──────── SUPPLIED DATA ────────
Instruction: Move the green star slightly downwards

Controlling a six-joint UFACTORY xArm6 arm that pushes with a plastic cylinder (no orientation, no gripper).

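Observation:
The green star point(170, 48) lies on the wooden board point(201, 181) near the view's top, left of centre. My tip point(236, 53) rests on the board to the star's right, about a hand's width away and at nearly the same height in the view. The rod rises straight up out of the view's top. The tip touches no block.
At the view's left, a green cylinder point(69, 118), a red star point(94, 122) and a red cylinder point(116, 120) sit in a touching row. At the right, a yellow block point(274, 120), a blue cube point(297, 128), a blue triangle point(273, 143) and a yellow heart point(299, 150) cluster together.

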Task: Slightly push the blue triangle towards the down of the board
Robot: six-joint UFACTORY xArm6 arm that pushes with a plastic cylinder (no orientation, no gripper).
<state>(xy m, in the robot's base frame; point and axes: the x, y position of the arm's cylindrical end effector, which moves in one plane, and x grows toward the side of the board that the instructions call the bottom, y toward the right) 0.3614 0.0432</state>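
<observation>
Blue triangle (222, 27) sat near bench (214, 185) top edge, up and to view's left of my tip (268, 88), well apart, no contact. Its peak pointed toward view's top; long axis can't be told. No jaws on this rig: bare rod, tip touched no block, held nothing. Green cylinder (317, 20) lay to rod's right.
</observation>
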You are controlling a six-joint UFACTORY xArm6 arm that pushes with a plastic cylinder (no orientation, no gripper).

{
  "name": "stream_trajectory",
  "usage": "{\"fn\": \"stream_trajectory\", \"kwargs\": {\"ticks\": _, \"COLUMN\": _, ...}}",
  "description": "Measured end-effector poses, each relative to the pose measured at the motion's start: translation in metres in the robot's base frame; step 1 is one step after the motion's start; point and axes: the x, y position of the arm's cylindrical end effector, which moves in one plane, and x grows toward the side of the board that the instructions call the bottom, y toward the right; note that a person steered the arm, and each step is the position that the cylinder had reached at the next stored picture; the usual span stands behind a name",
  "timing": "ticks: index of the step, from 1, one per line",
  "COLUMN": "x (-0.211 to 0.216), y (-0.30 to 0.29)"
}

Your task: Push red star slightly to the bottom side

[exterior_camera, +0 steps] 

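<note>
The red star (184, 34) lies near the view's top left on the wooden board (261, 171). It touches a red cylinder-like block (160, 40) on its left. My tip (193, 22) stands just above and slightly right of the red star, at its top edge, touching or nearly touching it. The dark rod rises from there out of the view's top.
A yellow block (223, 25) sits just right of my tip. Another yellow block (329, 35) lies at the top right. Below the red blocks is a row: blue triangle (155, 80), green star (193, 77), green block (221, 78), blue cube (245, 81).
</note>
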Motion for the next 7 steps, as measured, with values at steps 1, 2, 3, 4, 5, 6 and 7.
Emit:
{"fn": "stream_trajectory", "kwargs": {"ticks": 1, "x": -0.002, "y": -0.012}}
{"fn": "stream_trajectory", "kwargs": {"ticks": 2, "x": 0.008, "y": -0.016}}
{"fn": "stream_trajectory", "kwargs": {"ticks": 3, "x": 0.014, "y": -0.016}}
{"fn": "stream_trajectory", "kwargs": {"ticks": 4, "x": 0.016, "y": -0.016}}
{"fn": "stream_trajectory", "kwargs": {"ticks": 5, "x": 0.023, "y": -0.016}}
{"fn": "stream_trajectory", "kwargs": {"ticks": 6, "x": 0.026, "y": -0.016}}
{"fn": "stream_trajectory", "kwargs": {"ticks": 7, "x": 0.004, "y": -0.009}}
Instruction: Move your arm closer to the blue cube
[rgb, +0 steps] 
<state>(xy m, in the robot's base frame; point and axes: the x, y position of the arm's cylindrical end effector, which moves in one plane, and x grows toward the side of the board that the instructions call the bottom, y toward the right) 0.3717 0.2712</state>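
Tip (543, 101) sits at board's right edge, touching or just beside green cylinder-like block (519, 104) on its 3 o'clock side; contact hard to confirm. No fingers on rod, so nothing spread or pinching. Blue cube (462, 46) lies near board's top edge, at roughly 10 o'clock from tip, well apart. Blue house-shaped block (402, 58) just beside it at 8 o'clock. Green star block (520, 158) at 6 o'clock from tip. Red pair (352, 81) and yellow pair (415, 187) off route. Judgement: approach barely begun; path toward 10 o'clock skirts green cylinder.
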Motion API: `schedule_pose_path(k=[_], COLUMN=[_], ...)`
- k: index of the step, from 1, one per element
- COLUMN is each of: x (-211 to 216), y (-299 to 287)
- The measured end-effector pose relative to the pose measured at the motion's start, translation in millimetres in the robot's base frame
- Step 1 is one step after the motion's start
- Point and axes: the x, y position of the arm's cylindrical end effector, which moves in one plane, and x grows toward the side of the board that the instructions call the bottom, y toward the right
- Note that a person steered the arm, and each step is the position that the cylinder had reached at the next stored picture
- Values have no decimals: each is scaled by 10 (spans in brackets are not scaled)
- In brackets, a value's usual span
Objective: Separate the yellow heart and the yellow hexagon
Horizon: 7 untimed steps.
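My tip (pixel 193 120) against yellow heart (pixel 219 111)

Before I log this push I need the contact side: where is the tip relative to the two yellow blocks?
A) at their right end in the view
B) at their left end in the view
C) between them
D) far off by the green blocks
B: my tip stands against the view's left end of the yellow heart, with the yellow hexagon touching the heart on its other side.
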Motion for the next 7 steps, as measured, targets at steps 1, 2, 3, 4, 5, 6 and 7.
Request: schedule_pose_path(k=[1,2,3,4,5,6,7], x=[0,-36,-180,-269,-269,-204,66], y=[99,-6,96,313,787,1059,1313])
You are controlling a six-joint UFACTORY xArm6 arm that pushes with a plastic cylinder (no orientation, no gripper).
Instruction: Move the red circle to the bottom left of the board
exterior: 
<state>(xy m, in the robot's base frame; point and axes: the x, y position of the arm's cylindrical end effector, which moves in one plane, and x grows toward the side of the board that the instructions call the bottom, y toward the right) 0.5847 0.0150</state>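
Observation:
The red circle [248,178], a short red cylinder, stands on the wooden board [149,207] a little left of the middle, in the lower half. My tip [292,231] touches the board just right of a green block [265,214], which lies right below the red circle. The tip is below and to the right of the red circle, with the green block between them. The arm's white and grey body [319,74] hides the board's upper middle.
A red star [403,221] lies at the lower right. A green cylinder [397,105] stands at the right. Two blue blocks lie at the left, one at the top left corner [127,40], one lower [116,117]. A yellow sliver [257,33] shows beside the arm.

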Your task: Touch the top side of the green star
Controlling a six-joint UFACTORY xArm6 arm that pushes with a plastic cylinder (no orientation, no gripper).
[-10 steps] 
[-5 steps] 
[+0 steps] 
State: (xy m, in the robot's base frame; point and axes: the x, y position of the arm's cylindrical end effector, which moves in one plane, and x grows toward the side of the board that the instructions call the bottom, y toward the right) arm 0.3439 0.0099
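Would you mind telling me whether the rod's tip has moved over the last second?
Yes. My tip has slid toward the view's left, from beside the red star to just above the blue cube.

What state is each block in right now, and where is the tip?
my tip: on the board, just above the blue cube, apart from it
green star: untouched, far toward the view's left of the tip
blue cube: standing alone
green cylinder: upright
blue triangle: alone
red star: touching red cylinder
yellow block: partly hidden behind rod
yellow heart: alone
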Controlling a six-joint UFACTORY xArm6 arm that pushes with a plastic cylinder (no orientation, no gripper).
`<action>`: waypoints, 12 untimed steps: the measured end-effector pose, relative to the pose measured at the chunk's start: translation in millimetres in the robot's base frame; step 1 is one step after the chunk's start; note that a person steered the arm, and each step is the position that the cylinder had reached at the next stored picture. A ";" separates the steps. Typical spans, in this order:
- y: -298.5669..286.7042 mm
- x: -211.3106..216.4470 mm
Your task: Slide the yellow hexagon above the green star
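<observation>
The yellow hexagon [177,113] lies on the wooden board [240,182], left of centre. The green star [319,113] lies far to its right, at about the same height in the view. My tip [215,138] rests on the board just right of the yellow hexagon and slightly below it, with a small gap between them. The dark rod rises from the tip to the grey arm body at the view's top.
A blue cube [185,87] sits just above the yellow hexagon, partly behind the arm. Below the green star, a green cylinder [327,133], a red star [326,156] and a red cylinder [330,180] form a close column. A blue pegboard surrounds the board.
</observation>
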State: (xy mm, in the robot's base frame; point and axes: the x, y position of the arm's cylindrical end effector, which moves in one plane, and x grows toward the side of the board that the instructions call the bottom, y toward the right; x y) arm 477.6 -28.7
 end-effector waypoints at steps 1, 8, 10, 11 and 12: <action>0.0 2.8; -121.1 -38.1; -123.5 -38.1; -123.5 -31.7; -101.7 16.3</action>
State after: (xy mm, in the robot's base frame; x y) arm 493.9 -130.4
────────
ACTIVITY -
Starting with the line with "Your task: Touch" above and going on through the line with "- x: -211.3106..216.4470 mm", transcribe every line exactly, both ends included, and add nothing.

RESPONSE TO THIS TASK -
Your task: Touch the top side of the green star
Controlling a six-joint UFACTORY xArm6 arm that pushes with a plastic cylinder (no orientation, no gripper).
[-10 steps] 
[-5 steps] 
[+0 steps] 
State: (xy m, in the robot's base frame; point and axes: the x, y position of the arm's cylindrical end effector, which moves in one plane, and x grows toward the side of the board that the instructions call the bottom, y toward the right) arm 0.3439 0.0099
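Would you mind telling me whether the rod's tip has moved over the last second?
Yes. My tip has slid toward the view's left, from beside the red star to just above the blue cube.

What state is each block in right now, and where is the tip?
my tip: on the board, just above the blue cube, apart from it
green star: untouched, far toward the view's left of the tip
blue cube: standing alone
green cylinder: upright
blue triangle: alone
red star: touching red cylinder
yellow block: partly hidden behind rod
yellow heart: alone
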Controlling a six-joint UFACTORY xArm6 arm that pushes with a plastic cylinder (no orientation, no gripper).
`<action>`: waypoints, 12 untimed steps: the measured end-effector pose, relative to the pose measured at the chunk's start: translation in millimetres in the robot's base frame; step 1 is one step after the chunk's start; note that a person steered the arm, and each step is the position that the cylinder had reached at the next stored picture. A ";" separates the steps. Typical spans, in this order:
- y: -298.5669..286.7042 mm
- x: -211.3106..216.4470 mm

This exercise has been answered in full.